# What needs to be done:
Please repeat the lines below exactly. Begin with the line containing "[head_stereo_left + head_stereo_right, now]" and go on through the line containing "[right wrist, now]".

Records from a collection
------

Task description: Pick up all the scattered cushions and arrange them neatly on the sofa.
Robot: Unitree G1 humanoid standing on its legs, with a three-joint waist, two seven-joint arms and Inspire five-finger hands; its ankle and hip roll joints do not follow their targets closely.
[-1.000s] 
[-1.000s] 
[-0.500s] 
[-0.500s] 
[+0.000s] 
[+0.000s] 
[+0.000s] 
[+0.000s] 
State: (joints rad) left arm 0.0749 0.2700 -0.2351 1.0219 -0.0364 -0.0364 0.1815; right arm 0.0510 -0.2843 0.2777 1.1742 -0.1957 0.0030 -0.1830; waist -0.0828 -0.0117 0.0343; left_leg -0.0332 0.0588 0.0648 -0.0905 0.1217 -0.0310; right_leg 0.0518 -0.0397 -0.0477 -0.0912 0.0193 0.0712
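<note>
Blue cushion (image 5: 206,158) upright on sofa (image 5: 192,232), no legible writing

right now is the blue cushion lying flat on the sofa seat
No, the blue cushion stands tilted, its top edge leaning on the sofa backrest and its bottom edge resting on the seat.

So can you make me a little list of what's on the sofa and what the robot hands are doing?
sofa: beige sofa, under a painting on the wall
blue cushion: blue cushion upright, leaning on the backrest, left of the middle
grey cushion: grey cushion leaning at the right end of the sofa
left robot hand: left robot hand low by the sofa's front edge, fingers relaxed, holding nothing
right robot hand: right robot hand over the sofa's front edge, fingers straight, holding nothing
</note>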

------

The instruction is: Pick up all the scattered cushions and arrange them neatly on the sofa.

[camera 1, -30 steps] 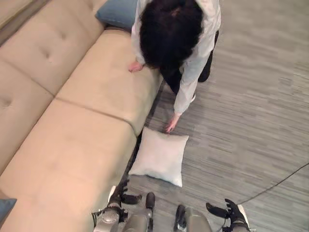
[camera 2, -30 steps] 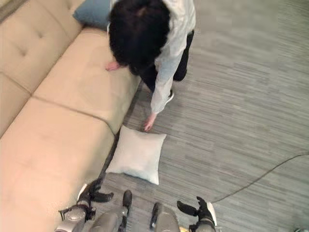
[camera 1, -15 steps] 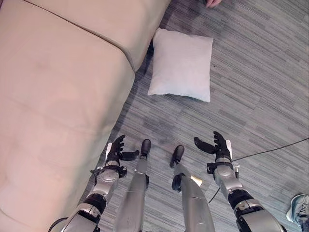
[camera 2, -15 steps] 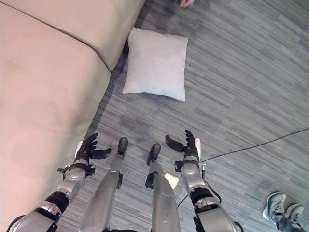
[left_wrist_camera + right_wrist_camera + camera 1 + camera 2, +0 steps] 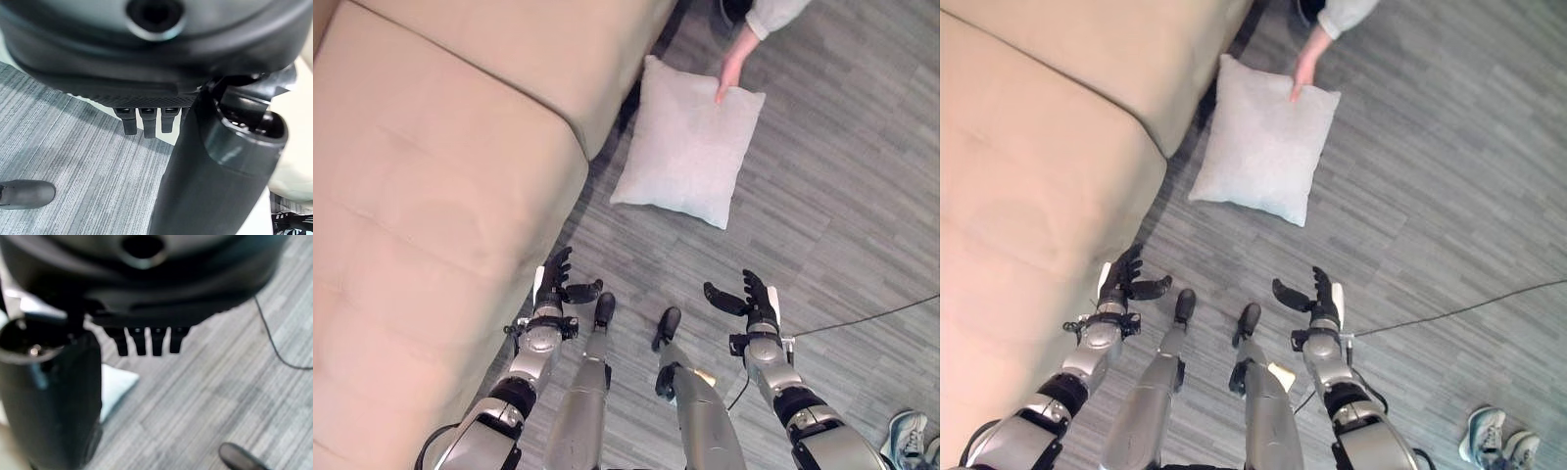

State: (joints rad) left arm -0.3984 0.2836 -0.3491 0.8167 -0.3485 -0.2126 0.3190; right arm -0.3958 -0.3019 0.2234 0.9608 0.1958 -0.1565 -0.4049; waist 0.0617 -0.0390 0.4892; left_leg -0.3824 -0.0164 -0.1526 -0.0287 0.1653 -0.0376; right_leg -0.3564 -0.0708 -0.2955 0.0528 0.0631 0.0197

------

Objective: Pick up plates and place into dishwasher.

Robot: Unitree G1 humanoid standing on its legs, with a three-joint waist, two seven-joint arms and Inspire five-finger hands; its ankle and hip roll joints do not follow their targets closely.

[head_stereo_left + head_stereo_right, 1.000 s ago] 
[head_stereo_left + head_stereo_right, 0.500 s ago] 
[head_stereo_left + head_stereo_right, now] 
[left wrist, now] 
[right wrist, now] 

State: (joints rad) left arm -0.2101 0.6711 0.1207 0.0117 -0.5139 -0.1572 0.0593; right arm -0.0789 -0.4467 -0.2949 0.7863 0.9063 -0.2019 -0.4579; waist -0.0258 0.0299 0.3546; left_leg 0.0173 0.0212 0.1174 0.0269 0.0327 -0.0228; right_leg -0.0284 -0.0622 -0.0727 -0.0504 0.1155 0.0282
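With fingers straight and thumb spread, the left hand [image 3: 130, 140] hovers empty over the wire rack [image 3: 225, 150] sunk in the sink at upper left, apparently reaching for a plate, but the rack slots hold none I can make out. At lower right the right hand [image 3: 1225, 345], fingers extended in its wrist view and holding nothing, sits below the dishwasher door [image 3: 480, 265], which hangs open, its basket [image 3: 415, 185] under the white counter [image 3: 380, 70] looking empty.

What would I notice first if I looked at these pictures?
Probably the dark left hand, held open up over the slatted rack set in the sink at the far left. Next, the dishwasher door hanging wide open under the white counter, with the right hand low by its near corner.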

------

# Solution:
[head_stereo_left + head_stereo_right, now] 
[left wrist, now] 
[right wrist, now] 

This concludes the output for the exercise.